Eureka! We have finally found the level of loss that sends the boss packing in corporate America: $8 billion. If a company’s losses in a given quarter exceed that amount, as they just did at Merrill Lynch and Citigroup, the CEO is actually out of a job! Of course, even with that torrent of red ink, you can’t get away from euphemisms. Merrill called its execution of CEO Stan O’Neal a retirement and carefully pointed out that the $160 million O’Neal got to take with him wasn’t severance, but just what the firm was contractually obligated to pay him. There was no mention that perhaps, if you lose $8 billion, you can be fired for cause and be denied the contracted pay package. If $8 billion in losses isn’t cause, what is? But it seems that no company will fire a CEO and then say “sue us for the rest of your salary,” no matter how deserving the firing might be, and this was the most compelling case for a firing that I’ve ever come across that didn’t involve outright embezzlement.
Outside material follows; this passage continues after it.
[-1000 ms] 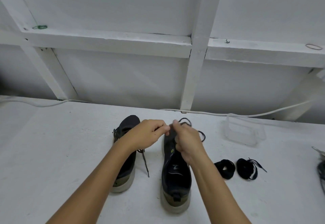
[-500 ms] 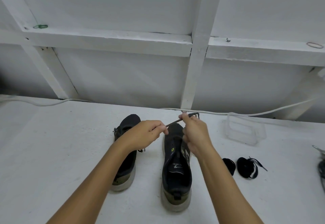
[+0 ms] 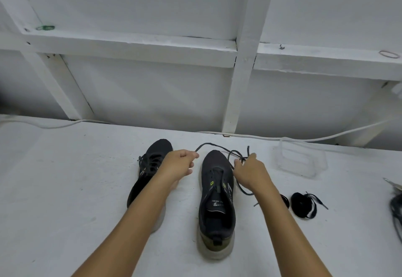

Citigroup was ridiculously gracious with Charles Prince as well, even though the losses under his régime could wind up exceeding O’Neal’s by as much as $3 billion. The world’s largest bank gave Prince the absurd courtesy of a resignation, with the company’s new chairman, Bob Rubin, the former Treasury secretary and former Goldman Sachs co-chairman, going out of his way to say that the decision was Prince’s alone and not the bank’s. The resignation came a day ahead of an emergency meeting in which the Citigroup board was expected to weigh Prince’s fate. Pure coincidence, no doubt.
If you are wondering whether these CEOs were brought down by the mistakes of their underlings or wholly unavoidable situations not of their own making, don’t even go there. These men charted and executed the exact paths that generated such colossal losses for their firms, embracing bonds backed up by residential mortgages as though they were gold. The red ink is on their fumbling hands, and it’s indelible. Indeed, the biggest surprise may be that it took so long to get them out, although the lasting damage inflicted on their organizations by the extended service of these two CEOs may prove to be at least as shocking.
Stan O’Neal, who always seemed to belong to the Joseph Stalin school of management, has spent most of his tenure firing fantastic people who challenged him, especially those like Jeff Kronthal, who directly questioned his decision to plunge into the cesspool of residential mortgages at the worst possible time, just when the housing bubble burst. O’Neal’s decision, at the exact top of the housing cycle, to buy First Franklin, one of the worst subprime-mortgage lenders, might go down with New Coke as one of the biggest corporate blunders in history. Merrill Lynch then underwrote and packaged some of the most worthless mortgages around, only to get stuck holding the absolute worst of them when no one else would buy them. When the losses from these mortgages began to cascade, O’Neal first tried to explain that only $3 billion had been flushed down the drain. Then a few weeks later, without an ounce of explanation, he announced that the loss was really $8 billion! In reality, nobody has any idea how much money has been lost, because the defaults on the bonds backed by mortgages get worse by the week. Then, on top of the losses, O’Neal tried to cover up the whole shebang by attempting to arrange a shotgun marriage with Wachovia Corp. without first checking with the board of directors. Merrill’s culture is so proud that it’s entirely possible the Wachovia double cross was more to blame for O’Neal’s exit than the massive mortgage losses. Merrill Lynch people worship Mother Merrill. O’Neal didn’t get it: He didn’t own Merrill; he just worked there.
How much was O’Neal hated before his departure? This man was Wall Street’s Wicked Witch, a much-feared, totally unrespected hatchet man who appeared to be beloved by the troops but in reality didn’t have a friend in the joint. In truth, the rank and file, many executives, and the powerful alumni (Merrill’s a bit like a college-football powerhouse—the alumni actually matter) loathed O’Neal. I swear you could hear the cheering coming from downtown when he left. In the 24 hours after the losses were announced, a half-dozen active and recently fired Merrill execs sent me the URL for a golf site, ghin.com, where golfers enter their games and scores. Sure enough, O’Neal had posted twenty scores in the past few months, as the firm bled losses from the eyeballs. A week has gone by, and I’m still looking for an exec who will defend O’Neal’s behavior, on or off the record. I can’t find one.